En el ámbito local, esta semana circuló una imagen que generó revuelo en la región centro-sur del estado. Se trata de una fotografía publicada en redes sociales por el exsenador plurinominal Omar Holguín, identificado abiertamente con el obradorismo, en la que aparece posando junto a Eliseo Compeán, exdiputado local, federal y exalcalde de Delicias, militante histórico del PAN. El mensaje no pasó desapercibido, Holguín destacó que sostuvo “una amplia y amena plática” con Compeán y remató afirmando que estaban listos para trabajar en conjunto por Delicias y por todo Chihuahua.
El detalle, sin embargo, no está en la foto, sino en el impacto que tuvo la publicación. Al analizar las reacciones, los números hablan por sí solos, cerca del 37 % de las interacciones fueron “Me divierte”, un indicador que, en una publicación de carácter político, difícilmente puede interpretarse como algo positivo. Más bien, refleja burla, sarcasmo o incredulidad por parte de los espectadores. A esto se suman comentarios visibles abiertamente negativos, cargados de ataques directos, descalificaciones y una narrativa recurrente de corrupción y oportunismo político.
Y es que tampoco se trata de un perfil político con buena reputación. Incluso en su antiguo partido, Compean no era bien visto, particularmente por sus dos gestiones como alcalde, etapas que dejaron más cuestionamientos que resultados y que aún pesan en la memoria colectiva de los Delicienses.

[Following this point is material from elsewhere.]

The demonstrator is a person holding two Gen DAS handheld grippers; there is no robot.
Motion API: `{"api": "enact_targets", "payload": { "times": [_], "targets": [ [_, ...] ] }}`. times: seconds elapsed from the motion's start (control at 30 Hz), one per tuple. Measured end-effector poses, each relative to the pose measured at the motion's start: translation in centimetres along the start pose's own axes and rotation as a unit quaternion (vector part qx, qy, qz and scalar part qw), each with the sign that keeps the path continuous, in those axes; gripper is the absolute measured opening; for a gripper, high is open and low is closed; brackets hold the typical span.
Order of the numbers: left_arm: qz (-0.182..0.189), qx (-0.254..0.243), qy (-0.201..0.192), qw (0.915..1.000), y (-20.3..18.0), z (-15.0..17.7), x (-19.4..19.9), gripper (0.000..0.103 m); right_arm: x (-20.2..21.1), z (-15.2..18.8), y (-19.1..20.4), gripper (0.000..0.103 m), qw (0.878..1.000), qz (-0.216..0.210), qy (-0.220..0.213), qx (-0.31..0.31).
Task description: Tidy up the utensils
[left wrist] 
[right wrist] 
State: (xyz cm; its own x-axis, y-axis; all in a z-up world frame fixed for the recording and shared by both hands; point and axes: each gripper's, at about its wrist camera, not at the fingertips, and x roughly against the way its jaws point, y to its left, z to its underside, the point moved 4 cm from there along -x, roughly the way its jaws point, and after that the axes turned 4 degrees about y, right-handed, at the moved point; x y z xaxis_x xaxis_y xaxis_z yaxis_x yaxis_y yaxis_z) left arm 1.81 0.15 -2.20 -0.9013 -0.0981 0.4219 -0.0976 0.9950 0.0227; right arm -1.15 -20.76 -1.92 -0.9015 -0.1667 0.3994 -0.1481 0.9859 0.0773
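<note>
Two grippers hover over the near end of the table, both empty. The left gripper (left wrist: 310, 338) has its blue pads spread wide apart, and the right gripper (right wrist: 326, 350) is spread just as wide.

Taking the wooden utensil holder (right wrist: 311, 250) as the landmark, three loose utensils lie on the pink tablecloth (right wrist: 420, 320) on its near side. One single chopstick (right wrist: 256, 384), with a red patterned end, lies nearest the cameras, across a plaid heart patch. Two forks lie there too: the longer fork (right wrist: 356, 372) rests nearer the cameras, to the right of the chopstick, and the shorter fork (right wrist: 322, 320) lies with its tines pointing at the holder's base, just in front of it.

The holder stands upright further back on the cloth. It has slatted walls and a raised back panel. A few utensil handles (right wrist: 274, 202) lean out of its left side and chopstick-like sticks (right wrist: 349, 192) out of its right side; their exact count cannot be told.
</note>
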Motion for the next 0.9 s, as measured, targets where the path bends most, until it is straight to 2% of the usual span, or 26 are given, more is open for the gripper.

Una vez más, el llamado “partido de la transformación” parece confirmar que su estrategia sigue siendo recorrer el país recogiendo personajes desgastados de otros partidos, aunque su discurso insista en que son “diferentes”. La pregunta es inevitable, ¿diferentes en qué sentido?
Llama la atención, además, que la publicación también fue criticada por simpatizantes de Morena, inconformes con la constante migración de ex panistas al movimiento. Entre decenas de comentarios negativos, hubo uno que destacó a favor, el del ciudadano Carlos Lozoya, originario del Pueblo Tradicional de Rosales, quien reaccionó con emojis aprobando la “gran noticia”. Cabe señalar que Lozoya también es ex panista y que, en cuestión de meses, pasó a iniciar con el pie izquierdo y formarse en la fila de quienes buscan competir rumbo al 2027 pero ya no por Acción Nacional si no por Morena.
Amigo lector, le preguntó, ¿usted está de acuerdo con qué perfiles migren de partidos? ¿Como lo interpreta usted esa clase de movimientos? Se lo dejo de tarea.
En el plano estatal, los nombres para la contienda llevan tiempo sonando, aunque no hay definiciones claras ni herederos visibles. Por Morena siguen apareciendo Cruz Pérez Cuéllar y Andrea Chávez; mientras que, por Acción Nacional, Marco Bonilla se mantiene como actor principal, aun después de los llamados de atención de la gobernadora por la promoción anticipada de funcionarios estatales y del propio alcalde. El tablero político se agitó aún más tras las declaraciones del dirigente estatal del PRI y diputado federal, Alejandro Domínguez, quien afirmó que el PAN necesita al PRI para ganar una elección y que lo peor que le podría pasar al tricolor sería no ir en alianza y perder. Las redes sociales se llenaron de muestras de apoyo hacia el dirigente priista, pero también generaron un evidente malestar en el panismo estatal, que tomó el mensaje más como una afrenta personal que como una declaración institucional.
A día de hoy, el panorama rumbo al 2027 sigue siendo completamente incierto. No hay candidatos definidos, existen desacuerdos en torno a las coaliciones y, además, en el Congreso de la Unión ya se perciben fisuras, con el PT y el Partido Verde marcando distancia de Morena y comenzando a mostrar señales de ruptura.
Aquí la pregunta obligada para usted, amigo lector, es clara, ¿veremos a todos los partidos compitiendo en solitario?, ¿se mantendrá la alianza anterior?, ¿o seremos testigos del surgimiento de nuevas coaliciones?
Lo único seguro es que se avecina una elección sumamente competitiva. Números contra trabajo, así, al menos, la definiría yo.
Ya sabe que aquí, en Bajo la lupa, la información es verídica, con sustento y, sobre todo, más allá del discurso.